* Task details
Your answer consists of the lines in the data that contain "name". Copy each of them.

━━━━━ Dataset records ━━━━━

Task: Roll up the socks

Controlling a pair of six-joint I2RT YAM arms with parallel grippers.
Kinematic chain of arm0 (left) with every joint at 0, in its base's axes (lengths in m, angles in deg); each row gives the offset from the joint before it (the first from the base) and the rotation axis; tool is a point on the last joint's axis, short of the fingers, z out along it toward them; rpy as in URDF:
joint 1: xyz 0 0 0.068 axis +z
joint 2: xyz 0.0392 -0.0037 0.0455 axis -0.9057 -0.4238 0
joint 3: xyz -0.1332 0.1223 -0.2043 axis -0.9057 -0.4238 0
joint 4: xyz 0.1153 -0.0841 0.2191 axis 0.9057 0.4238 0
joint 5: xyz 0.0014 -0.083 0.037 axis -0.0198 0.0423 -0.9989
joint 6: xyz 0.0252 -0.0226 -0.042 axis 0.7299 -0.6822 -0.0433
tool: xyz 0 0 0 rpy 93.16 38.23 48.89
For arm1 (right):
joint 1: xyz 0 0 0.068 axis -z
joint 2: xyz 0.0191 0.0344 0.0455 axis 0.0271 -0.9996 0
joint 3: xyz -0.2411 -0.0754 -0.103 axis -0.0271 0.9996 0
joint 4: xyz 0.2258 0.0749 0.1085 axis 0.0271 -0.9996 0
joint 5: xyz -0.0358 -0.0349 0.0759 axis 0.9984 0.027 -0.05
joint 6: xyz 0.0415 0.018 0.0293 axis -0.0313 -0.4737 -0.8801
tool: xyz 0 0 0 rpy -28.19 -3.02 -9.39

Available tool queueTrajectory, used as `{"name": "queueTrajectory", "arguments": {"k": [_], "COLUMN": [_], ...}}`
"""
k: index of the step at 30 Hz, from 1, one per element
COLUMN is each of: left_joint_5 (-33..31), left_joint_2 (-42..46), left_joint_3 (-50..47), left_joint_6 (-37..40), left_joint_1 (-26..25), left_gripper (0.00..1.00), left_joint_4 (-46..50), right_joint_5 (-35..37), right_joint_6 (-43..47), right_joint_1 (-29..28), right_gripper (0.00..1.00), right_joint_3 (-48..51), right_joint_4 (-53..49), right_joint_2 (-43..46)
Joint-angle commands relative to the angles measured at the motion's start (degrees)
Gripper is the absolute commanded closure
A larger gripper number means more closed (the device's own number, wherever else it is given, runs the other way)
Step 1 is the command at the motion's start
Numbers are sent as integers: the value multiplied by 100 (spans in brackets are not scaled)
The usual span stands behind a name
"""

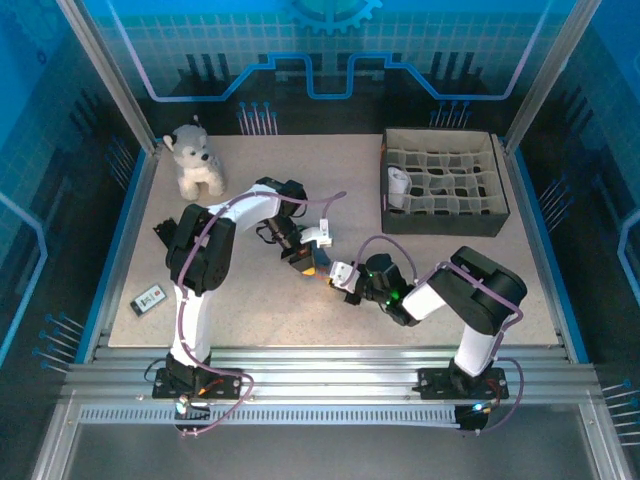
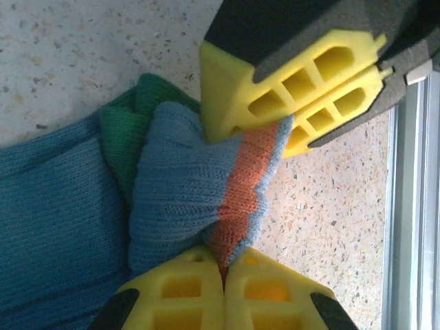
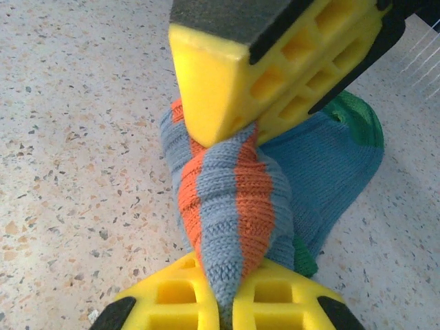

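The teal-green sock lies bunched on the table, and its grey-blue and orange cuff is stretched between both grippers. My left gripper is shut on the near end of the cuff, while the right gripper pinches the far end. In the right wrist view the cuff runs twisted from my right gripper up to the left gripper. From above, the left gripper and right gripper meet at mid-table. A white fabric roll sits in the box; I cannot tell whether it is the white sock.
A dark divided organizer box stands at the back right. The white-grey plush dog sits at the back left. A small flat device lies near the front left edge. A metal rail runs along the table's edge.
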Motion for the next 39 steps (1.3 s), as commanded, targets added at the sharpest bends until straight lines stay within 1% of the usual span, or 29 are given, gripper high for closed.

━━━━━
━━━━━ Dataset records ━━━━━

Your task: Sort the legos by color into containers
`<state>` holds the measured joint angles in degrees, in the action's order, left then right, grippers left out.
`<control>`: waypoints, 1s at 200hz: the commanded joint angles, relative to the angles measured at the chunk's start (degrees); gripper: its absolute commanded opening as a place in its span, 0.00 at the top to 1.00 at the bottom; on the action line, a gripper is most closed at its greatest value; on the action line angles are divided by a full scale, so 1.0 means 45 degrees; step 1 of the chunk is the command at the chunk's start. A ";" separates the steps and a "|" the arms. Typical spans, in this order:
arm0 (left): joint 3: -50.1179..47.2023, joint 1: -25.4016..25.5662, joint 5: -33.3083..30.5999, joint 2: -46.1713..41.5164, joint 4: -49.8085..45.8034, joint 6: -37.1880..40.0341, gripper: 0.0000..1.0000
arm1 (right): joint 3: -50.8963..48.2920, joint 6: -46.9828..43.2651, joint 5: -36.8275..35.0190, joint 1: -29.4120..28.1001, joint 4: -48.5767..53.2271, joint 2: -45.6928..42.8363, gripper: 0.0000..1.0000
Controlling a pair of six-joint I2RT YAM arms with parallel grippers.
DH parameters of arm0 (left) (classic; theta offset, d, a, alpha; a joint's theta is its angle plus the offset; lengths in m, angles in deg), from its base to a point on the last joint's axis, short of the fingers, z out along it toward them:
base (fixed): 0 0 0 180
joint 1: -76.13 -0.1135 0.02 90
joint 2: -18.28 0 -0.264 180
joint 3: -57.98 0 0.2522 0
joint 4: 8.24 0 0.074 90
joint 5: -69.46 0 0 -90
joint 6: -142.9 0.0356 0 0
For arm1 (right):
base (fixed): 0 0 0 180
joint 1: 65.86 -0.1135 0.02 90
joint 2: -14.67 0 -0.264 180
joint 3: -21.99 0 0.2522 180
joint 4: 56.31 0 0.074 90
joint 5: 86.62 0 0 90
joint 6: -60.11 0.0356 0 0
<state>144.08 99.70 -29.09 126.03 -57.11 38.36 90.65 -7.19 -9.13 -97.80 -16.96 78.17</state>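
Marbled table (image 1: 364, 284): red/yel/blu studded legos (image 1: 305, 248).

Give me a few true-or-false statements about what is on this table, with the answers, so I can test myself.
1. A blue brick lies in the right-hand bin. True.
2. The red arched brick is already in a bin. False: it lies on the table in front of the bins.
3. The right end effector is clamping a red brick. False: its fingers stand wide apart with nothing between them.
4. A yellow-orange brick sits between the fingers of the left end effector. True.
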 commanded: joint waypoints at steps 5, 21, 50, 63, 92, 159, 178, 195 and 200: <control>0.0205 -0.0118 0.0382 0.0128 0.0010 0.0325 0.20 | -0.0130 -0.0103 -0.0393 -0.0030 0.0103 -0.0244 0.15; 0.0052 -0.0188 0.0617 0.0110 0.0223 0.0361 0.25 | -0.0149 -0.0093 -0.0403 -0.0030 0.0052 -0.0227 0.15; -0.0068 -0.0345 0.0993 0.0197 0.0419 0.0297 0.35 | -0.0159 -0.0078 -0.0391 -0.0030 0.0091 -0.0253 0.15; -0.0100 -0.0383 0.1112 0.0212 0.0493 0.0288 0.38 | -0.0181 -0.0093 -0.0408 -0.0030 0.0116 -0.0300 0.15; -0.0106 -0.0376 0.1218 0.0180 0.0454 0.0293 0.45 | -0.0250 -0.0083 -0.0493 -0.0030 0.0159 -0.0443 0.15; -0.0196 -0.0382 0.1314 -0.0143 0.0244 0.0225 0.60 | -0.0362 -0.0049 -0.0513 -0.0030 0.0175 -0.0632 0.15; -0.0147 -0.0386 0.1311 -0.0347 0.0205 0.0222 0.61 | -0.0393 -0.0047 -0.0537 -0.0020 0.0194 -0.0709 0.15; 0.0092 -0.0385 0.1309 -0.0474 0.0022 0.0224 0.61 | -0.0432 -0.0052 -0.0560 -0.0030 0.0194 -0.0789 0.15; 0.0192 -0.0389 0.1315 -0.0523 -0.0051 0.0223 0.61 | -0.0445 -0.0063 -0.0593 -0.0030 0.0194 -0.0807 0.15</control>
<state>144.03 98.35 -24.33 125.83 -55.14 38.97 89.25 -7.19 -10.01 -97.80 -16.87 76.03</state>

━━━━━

* Response box
Available tool queueTrajectory, used as `{"name": "queueTrajectory", "arguments": {"k": [_], "COLUMN": [_], ...}}`
The usual span stands behind a name

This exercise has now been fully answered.